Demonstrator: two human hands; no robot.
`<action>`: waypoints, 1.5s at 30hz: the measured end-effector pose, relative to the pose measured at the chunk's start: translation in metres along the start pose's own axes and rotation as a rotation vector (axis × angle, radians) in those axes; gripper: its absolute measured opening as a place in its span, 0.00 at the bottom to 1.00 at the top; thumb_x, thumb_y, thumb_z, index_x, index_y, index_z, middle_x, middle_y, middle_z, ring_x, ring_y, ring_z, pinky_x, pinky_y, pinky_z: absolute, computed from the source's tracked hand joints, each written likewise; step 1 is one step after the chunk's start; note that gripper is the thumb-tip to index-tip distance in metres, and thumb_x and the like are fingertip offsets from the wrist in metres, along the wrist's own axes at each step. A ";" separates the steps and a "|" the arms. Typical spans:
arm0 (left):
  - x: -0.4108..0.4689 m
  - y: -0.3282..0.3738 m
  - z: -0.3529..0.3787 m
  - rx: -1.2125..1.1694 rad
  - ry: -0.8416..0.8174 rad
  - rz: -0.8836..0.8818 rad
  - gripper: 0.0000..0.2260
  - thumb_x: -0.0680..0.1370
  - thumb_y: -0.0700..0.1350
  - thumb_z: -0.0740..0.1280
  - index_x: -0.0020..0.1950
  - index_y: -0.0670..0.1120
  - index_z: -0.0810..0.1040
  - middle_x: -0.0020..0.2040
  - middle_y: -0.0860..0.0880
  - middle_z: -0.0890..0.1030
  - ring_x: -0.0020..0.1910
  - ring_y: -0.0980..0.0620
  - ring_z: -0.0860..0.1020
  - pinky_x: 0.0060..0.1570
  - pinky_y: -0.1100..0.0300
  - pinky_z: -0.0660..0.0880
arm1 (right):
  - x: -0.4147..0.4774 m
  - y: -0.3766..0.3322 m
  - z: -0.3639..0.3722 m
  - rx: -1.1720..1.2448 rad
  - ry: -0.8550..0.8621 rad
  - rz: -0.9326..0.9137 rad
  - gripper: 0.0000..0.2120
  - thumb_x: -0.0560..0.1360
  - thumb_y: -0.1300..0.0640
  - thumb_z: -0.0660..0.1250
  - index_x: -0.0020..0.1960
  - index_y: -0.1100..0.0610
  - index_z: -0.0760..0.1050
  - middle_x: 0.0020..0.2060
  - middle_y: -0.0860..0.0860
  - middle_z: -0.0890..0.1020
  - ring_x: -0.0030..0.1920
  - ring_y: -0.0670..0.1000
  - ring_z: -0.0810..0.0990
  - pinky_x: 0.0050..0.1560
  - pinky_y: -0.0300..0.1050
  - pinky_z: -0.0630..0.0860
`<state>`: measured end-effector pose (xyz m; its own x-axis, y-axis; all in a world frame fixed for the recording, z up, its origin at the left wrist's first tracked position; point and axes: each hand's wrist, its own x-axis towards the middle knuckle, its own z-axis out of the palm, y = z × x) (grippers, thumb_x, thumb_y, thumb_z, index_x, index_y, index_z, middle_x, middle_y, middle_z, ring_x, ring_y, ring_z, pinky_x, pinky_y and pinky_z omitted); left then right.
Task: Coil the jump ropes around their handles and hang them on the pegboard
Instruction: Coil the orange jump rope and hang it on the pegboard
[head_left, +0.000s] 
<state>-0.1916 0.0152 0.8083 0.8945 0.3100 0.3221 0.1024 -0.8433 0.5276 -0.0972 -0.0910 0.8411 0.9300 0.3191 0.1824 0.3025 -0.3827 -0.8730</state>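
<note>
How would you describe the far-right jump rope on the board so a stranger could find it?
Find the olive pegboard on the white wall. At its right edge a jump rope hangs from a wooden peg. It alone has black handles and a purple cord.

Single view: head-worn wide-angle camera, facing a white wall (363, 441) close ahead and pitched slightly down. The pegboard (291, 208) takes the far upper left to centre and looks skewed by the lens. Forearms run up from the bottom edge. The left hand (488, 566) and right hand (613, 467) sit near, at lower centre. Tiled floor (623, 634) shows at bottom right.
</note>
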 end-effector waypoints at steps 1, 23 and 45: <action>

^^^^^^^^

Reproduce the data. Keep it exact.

* _ANSWER SECTION_
Demonstrator: two human hands; no robot.
`<action>`: waypoints, 1.5s at 30hz: the measured end-effector pose, relative to the pose measured at the chunk's start: translation in metres along the start pose's own axes and rotation as a rotation vector (axis × angle, radians) in those axes; gripper: its absolute measured opening as a place in its span, 0.00 at the bottom to 1.00 at the top; thumb_x, thumb_y, thumb_z, index_x, index_y, index_z, middle_x, middle_y, middle_z, ring_x, ring_y, ring_z, pinky_x, pinky_y, pinky_z: absolute, computed from the source's tracked hand joints, each written likewise; step 1 is one step after the chunk's start; note that gripper is the thumb-tip to index-tip distance in metres, and thumb_x and the like are fingertip offsets from the wrist in metres, along the wrist's own axes at each step. A ";" separates the steps and a "|" the arms. Typical spans:
arm0 (left):
  - x: -0.4108..0.4689 m
  - y: -0.3282..0.3738 m
  - z: -0.3529..0.3787 m
  - rx: -1.2125..1.1694 rad
  - ry: -0.8416..0.8174 rad
  - rz: -0.8836..0.8818 rad
  - gripper: 0.0000..0.2260
  - thumb_x: -0.0680..0.1370
  - thumb_y: -0.0700..0.1350
  - thumb_z: -0.0740..0.1280
  - index_x: -0.0020..0.1950
  - index_y: -0.0670..0.1120
  - index_z: -0.0810..0.1040
  - middle_x: -0.0020..0.2040
  - middle_y: -0.0860..0.0880
  - middle_z: -0.0890..0.1030
  - ring_x: -0.0020..0.1910
  - ring_y: -0.0980..0.0620
  - ring_z: -0.0860..0.1020
  - pinky_x: 0.0060..0.1570
  - pinky_y: -0.1100..0.0300
  - pinky_z: -0.0660..0.0880
arm1 (right):
  - x: -0.4147..0.4774 m
  - y: -0.3766..0.3322 m
  - z: -0.3639..0.3722 m
  - rx: -1.1720..1.2448 rad
  - ry: -0.8550..0.8621 rad
  - rz: -0.9326..0.9137 rad
  - gripper: 0.0000..0.2120
  - thumb_x: -0.0560..0.1360
  - thumb_y: -0.1300..0.0640
  - thumb_z: -0.0660..0.1250
  - index_x: -0.0020..0.1960
  - index_y: -0.1100..0.0610
  - index_z: -0.0760..0.1050
  - middle_x: 0.0020..0.2060
  - middle_y: -0.0860..0.0860
  - middle_z: -0.0890..0.1020
  - ring_x: -0.0030..0.1920
  - ring_y: -0.0670..0.1000
  - ring_z: -0.0810..0.0990
  - pinky_x: 0.0050..0.1560
  - pinky_y: -0.0300..0.1050
  - pinky_z: -0.0630..0.0860
`<state>`: measured end-effector pose (xyz m; its own x-axis, y-axis; all in a world frame fixed for the recording, z up, its origin at the left wrist's first tracked position; point and axes: each hand's wrist, its own x-axis towards the middle knuckle, its own z-axis out of the palm, y = z × x) (grippers, thumb_x, thumb_y, thumb_z, index_x, index_y, index_z, middle_x, middle_y, middle_z, ring_x, ring_y, ring_z, pinky_x, pinky_y and pinky_z omitted); left then right.
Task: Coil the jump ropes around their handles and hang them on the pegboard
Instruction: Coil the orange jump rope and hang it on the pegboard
[head_left, +0.000s] 
<state>-0.1916 0.0152 0.8083 0.8945 0.3100 0.3221 0.1024 -0.8433 0.5276 -0.0972 -0.0910 0.8411 0.9300 0.3191 0.1824 0.3025 -0.3827 -0.8730</state>
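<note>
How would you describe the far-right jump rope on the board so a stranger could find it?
Find the olive pegboard on the white wall. At its right edge a jump rope hangs from a wooden peg. It alone has black handles and a purple cord.

Single view: head-worn wide-angle camera, facing a white wall (363, 441) close ahead and pitched slightly down. The pegboard (291, 208) takes the far upper left to centre and looks skewed by the lens. Forearms run up from the bottom edge. The left hand (488, 566) and right hand (613, 467) sit near, at lower centre. Tiled floor (623, 634) shows at bottom right.
</note>
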 end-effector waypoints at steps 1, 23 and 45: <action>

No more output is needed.